Ebba Charlotta Elise Hwasser née Jakobsson (16 March 1831 – 28 January 1894) was a Swedish stage actress. She was an elite actor and has been referred to as the leading lady of the Royal Dramatic Theatre in the mid-19th century.

== Life ==

Elise Jakobsson was born in Stockholm as the daughter of the custom caretaker Johannes Magnus Jacobson and Catharina (Cajsa) Maria Bergström. As a child, she worked as the gofer of her elder sister, and delivered the artificial flowers her sister made to her clients.

===Career===
She was enrolled as a student at the Royal Dramatic Training Academy in 1848. She was given a position as actress student of the Royal Dramatic Theatre in 1849 and employed as an actress in 1850, initially as a replacement for Aurora Strandberg (1826–1850). In 1853, she was contracted as a premier actress at the theater, and in 1863, she was given a contract for life.

Hwasser was early noted to have high talent. Already in 1850, Fredrik August Dahlgren commented of her: "The actress Mlle Jacobson acted excellently. She is the only dramatic actor worth seeing at present. Acting with much illusion. I have not seen anything like it on that stage for years."

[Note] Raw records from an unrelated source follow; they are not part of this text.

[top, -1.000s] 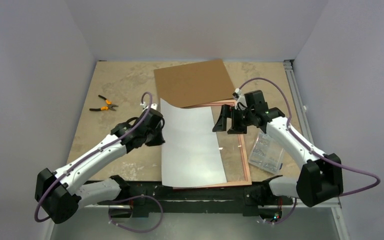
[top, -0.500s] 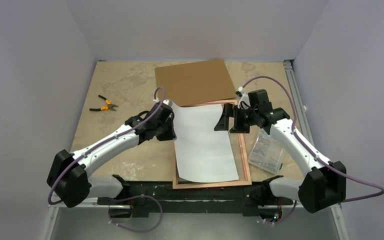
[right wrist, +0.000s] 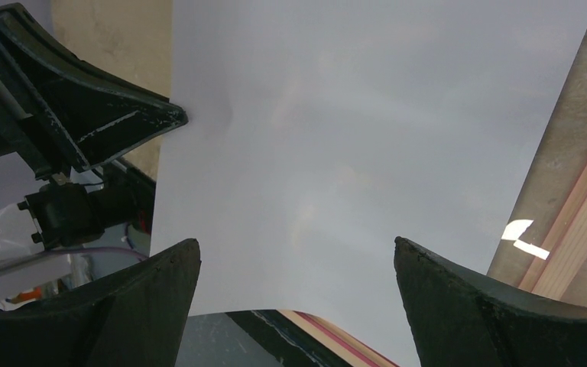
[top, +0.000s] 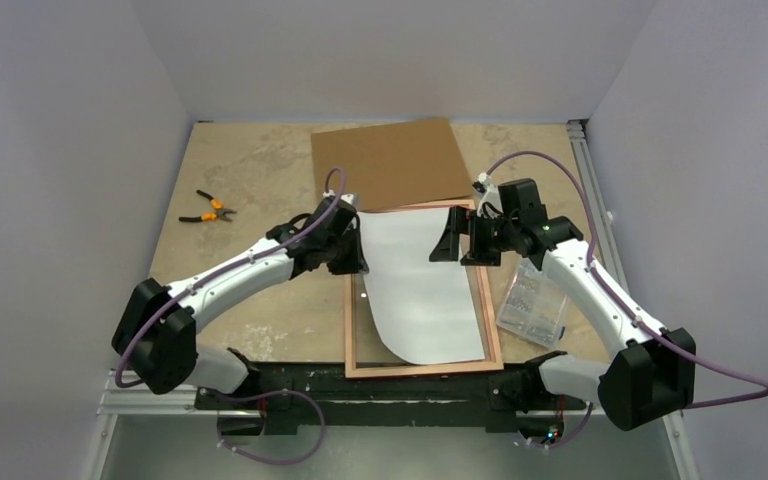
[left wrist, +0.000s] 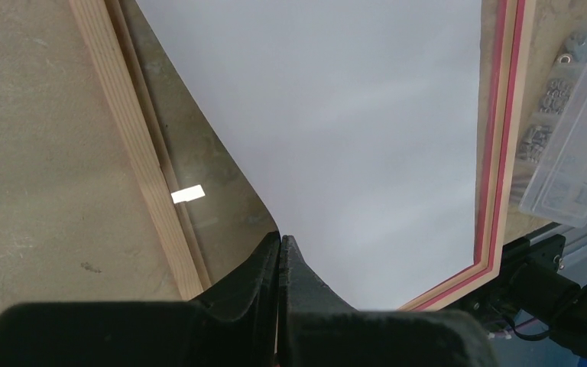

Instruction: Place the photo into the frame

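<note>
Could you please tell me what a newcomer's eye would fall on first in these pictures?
First comes the big white sheet: the photo, back-up and askew over the frame at the table's near middle. The left gripper is shut on its left side, while the right gripper hangs open over its far right part. Behind them, a brown board lies by the far edge.

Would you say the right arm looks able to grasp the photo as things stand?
Probably yes: the right gripper hangs open just over the far right corner of the photo with nothing between them, while the left gripper pinches its left edge.
</note>
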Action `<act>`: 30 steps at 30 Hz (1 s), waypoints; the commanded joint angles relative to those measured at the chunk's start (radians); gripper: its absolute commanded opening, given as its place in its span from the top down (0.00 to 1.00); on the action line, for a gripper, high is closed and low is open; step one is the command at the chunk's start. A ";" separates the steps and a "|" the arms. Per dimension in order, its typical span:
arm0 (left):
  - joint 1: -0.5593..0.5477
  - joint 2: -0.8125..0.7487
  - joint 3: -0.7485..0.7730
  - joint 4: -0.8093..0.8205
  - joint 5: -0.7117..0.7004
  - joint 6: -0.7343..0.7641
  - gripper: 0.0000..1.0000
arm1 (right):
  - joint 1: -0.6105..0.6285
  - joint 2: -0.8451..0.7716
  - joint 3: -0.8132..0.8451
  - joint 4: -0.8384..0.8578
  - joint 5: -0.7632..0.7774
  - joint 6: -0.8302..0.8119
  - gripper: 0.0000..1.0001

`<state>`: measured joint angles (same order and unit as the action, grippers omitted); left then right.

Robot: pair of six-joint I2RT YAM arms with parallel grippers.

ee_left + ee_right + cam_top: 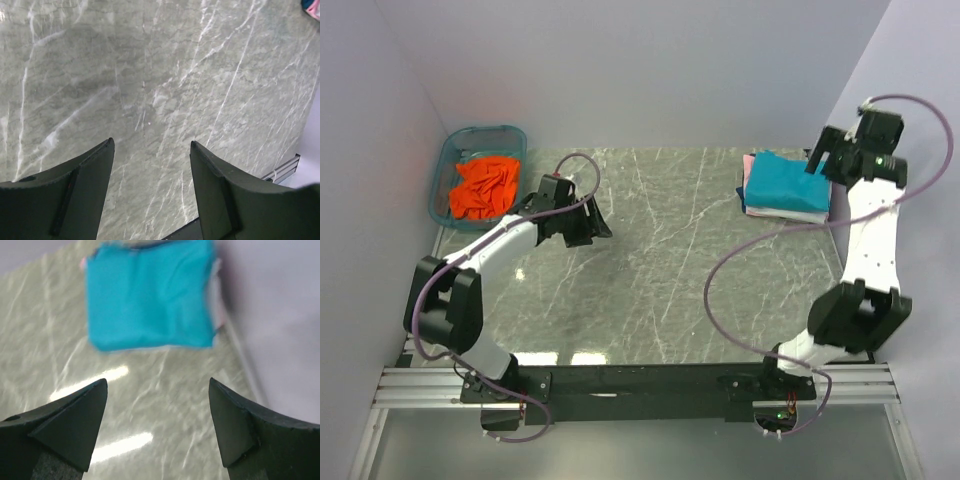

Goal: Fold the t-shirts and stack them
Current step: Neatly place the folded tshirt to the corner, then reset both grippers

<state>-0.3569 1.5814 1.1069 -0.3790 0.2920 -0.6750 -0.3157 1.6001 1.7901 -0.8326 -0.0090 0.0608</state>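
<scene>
- The orange shirt lies crumpled in the tub at the far left corner. I judge it is the one not yet folded.
- It is soft, light and limp, so it will hang and drag when it is lifted. It is best to pinch a raised fold on top, and to look for the shoulders or hem once it is on the table.
- The teal shirt lies folded on top of a stack at the far right. A pink shirt and a white shirt show their edges under it. A push from the side could slide these layers.
- The left gripper hangs over bare table just beside the tub, its jaws wide apart and holding nothing.
- The right gripper hovers near the stack, also wide open and empty.
- The tub stands close to the left wall, so the reach into it is tight. The stack lies close to the right wall. The middle of the table gives wide room for folding.
</scene>
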 commanded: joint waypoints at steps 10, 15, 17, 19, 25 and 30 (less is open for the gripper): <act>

Elise Hwasser was regarded to be the first on the royal stage capable of truly filling the place of stage actress Emilie Högqvist (1812–1846) in the so-called ingenue and heroine parts, but was progressively given main roles also in realistic drama, and her career and development from romantic ingenue to character actress has been said to illustrate the transfer of romanticism to realism which occurred in the Swedish theater stage during her years as the leading elite actress of the Royal theater. By the 1860s, she was known as an actress who personified the modern trend of realism within the theater. Her way of acting was described as versatile, and she was praised by the critics as an artist who could play any part, which was a new invention at that time, as actors had until that time had often only kept to their specific genre of roles and not been expected to be able to play different kinds of characters.

She played Ophelia, Juliet (1872), Desdemona (1858), Mary Stuart (1868) and Cleopatra (1881) with success, but her most acclaimed roles were as characters in popular novels, such as Jane Eyre (1854).
She managed to play Nora convincingly in Ibsen's A Doll's House as late as 1881, when she had reached the age of fifty, and was regarded as perhaps the most noted Ibsen actor of the royal stage. She was popular in so called breeches roles: her voice was described as very deep and suitable for such parts.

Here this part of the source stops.